Depuis 2016, le terrain de Serge Dionne était rendu dangereux.

Rio Tinto achète le terrain d’un riverain

Après une tentative de stabilisation temporaire qui a échoué en 2016, Rio Tinto vient de finaliser l’achat du terrain le plus ravagé de la pointe Langevin dans le secteur Vauvert à Dolbeau-Mistassini. Serge Dionne a reçu la somme de 295 000 $ pour sa propriété.

« Ça n’avait pas été fait parfaitement, et je n’étais pas convaincu que ça tiendrait. Au printemps 2017, tout l’ouvrage qui avait été fait est retombé », explique celui qui a observé son terrain fondre à vue d’œil, ou presque, depuis 2016. 

Peu à peu, son quai, ses arbres et les escaliers menant à la petite plage qui donnait sur le lac ont été détruits par les mouvements de l’eau. Rio Tinto a donc engagé une firme d’Alma pour déterminer la valeur de sa propriété et lui a fait cette offre. À condition de les déménager avant le mois de juillet, il pourra conserver le petit bâtiment et la roulotte qui se trouvent sur le site.

Serge Dionne a vendu sa propriété située sur la pointe Langevin pour 295 000 $ à Rio Tinto.

« C’est sûr que ma propriété n’était pas à vendre. L’entente que j’avais avec mes enfants, c’était que le chalet leur resterait. De la manière que ça se détruisait, je n’avais pas le choix de vendre. Je perdais tous les jours », soutient M. Dionne. 

Avec la somme qu’il a obtenue, il n’a aucune intention de racheter une propriété en bordure du lac Saint-Jean. Sa femme et lui vont d’abord consulter leurs enfants pour déterminer la façon dont l’argent sera réinvesti. 

« C’est complètement déchirant, surtout que ça appartenait à mon père.

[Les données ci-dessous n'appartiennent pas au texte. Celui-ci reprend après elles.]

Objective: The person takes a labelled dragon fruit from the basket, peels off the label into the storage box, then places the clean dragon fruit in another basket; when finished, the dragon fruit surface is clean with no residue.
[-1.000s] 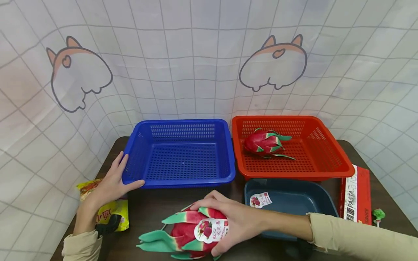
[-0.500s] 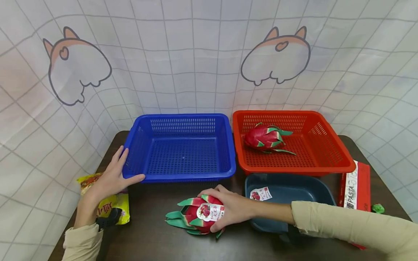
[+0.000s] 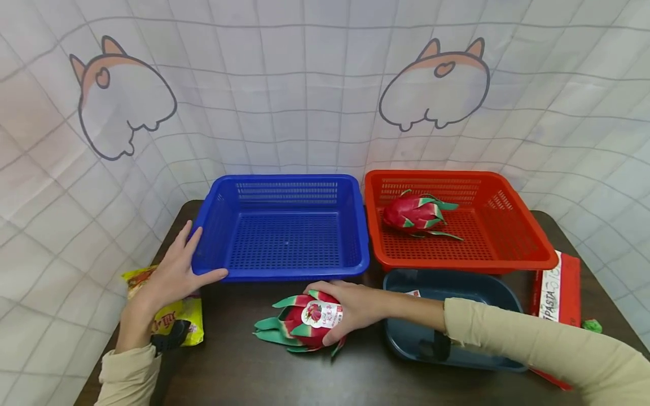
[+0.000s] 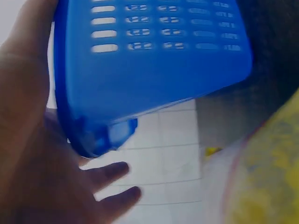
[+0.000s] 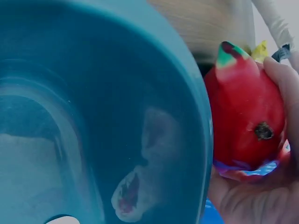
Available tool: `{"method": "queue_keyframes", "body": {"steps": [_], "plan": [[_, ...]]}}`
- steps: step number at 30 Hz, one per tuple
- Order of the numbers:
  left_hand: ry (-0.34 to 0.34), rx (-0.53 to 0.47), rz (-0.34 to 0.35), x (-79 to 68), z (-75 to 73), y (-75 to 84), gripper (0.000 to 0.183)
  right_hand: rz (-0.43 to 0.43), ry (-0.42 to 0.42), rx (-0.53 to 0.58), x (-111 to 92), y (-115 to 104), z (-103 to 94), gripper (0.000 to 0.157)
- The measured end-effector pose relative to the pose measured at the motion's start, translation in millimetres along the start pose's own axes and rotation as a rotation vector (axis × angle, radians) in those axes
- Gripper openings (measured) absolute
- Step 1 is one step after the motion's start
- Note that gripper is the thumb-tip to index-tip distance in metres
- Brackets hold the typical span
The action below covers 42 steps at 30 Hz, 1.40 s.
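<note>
My right hand (image 3: 358,304) grips a red dragon fruit (image 3: 299,327) from its right side, thumb in front and fingers behind. Its green leaf tips point left, and a white label faces up. In the right wrist view, the rounded stem end of the dragon fruit (image 5: 240,112) shows beside the basin's rim. My left hand (image 3: 175,273) touches the near left corner of a blue basket (image 3: 299,274), with straight, spread fingers along the side and the thumb at the front rim. Another dragon fruit (image 3: 413,213) lies in the red basket (image 3: 462,263).
A dark blue basin (image 3: 457,282) stands before the red basket, under my right forearm. To its right lie a red pasta box (image 3: 570,287) and a small green item (image 3: 591,325). A yellow packet (image 3: 188,316) lies beneath my left forearm. A patterned cloth (image 3: 304,84) hangs behind.
My right hand has moved the dragon fruit farther from me, and it looks smaller and lower to the table. The left hand stays at the blue basket. The head view has shifted slightly.
</note>
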State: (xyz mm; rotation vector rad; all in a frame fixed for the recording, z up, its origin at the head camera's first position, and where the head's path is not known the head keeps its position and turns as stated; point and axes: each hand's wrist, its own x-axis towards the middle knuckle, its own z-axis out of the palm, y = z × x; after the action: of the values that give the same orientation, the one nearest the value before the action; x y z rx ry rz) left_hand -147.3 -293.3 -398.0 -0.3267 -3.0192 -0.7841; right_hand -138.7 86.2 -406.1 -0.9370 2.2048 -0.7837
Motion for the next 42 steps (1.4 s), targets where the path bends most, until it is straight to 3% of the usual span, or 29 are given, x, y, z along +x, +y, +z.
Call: {"method": "queue_keyframes", "body": {"steps": [2,5,7,11,14,19,26,35,42], "plan": [[0.069,0.060,0.108,-0.2,-1.5,10.2,0.107,-0.004,-0.010,0.004,-3,1,-2.2,0.079],[0.173,0.115,0.303,-4.6,-3.4,38.5,0.103,-0.003,-0.003,0.009,-7,2,-2.5,0.081],[0.182,0.099,0.403,-10.8,-2.7,62.0,0.105,0.000,0.002,0.004,-8,2,-2.3,0.083],[0.076,0.009,0.522,-23.2,13.3,105.0,0.111,0.003,0.012,-0.034,-5,1,-3.2,0.090],[-0.041,-0.025,0.574,-27.1,35.8,123.7,0.106,0.010,0.017,-0.042,-4,2,-3.6,0.094],[-0.147,-0.028,0.605,-24.4,69.6,131.5,0.097,0.007,0.025,-0.009,-2,7,-3.1,0.092],[-0.181,-0.029,0.584,-19.2,93.0,124.9,0.097,-0.035,0.034,-0.008,-3,10,-1.3,0.086],[-0.173,-0.065,0.583,-14.1,103.2,120.0,0.083,-0.011,0.049,0.052,-7,10,4.1,0.087],[-0.162,-0.126,0.558,-12.6,108.6,116.2,0.079,0.028,0.133,0.019,-13,7,10.3,0.086]]}}
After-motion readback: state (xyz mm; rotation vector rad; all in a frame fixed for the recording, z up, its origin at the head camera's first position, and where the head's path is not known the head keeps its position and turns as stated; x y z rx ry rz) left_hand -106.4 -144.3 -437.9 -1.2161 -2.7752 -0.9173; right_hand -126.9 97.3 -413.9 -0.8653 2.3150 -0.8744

C’est lui qui l’a bâti, et j’ai aidé à la construction il y a environ 41 ans », se déçoit-il. 

Louise Godin et Steeve Allard, les voisins immédiats de Serge Dionne, voient leur terrain grugé un peu plus chaque printemps.

Voisins immédiats touchés

Les voisins immédiats de Serge Dionne, Louise Godin et Steeve Allard, ont quant à eux mis sur la glace le projet de rénovation de leur résidence secondaire lorsqu’ils ont constaté l’ampleur des dégâts, tout récemment. En 2016, leur terrain a été légèrement ravagé, mais au printemps 2017, « l’érosion a été décuplée », et encore cette année, le couple anticipe que les ravages seront grands.

« Quand est-ce que ça va arrêter ? Est-ce qu’on va perdre un pied, un mètre, dix mètres d’ici un an, deux ans, trois ans ? Il n’y a personne qui le sait », craint M. Allard. 

Le couple ne reproche pas à Rio Tinto son inaction puisqu’il considère que la multinationale en fait beaucoup pour les riverains. Mme Godin et M. Allard aimeraient cependant qu’une action soit prise rapidement afin de sauver l’endroit où ils souhaitent passer une partie de leur retraite. 

Cela passe, selon eux, par l’installation de roches devant leur propriété. « [Rio Tinto] ne veut peut-être pas réparer ça, ici, trop vite parce que ça va donner des idées aux autres riverains de tout le lac Saint-Jean. Chacun a ses petits problèmes d’érosion, ç’a toujours été », croit M. Allard. 

« On n’est pas prioritaires. [Si Rio Tinto fait] une action, ça va coûter très cher, donc ils ne sont pas pressés. Les seules personnes qui sont pressées sont celles qui voient leur terrain partir », ajoute son épouse. 

Ils se sont entendus avec leur deuxième voisin pour y installer leur élévateur de bateau encore cet été. 

« La plage se creuse. Avant, elle était très graduelle. On pouvait se baigner et mettre notre bateau. Maintenant, ça passe de 0 à 20 pieds avec un angle de 90 degrés, et il y a du courant », déplore M. Allard.

En 2016, le terrain de Louise Godin et Steeve Allard a été légèrement ravagé, mais au printemps 2017, « l’érosion a été décuplée ».

Le silence plane chez Rio Tinto 

Le Quotidien a sollicité une entrevue à Rio Tinto concernant la vente du terrain de Serge Dionne et les mesures que la multinationale souhaite mettre en place pour que cesse l’érosion. Sa porte-parole, Xuân-Lan Vu, a indiqué par écrit que « la pointe Langevin ne fait pas partie du programme de stabilisation », et que, pour cette raison, elle n’accordera pas d’entrevue.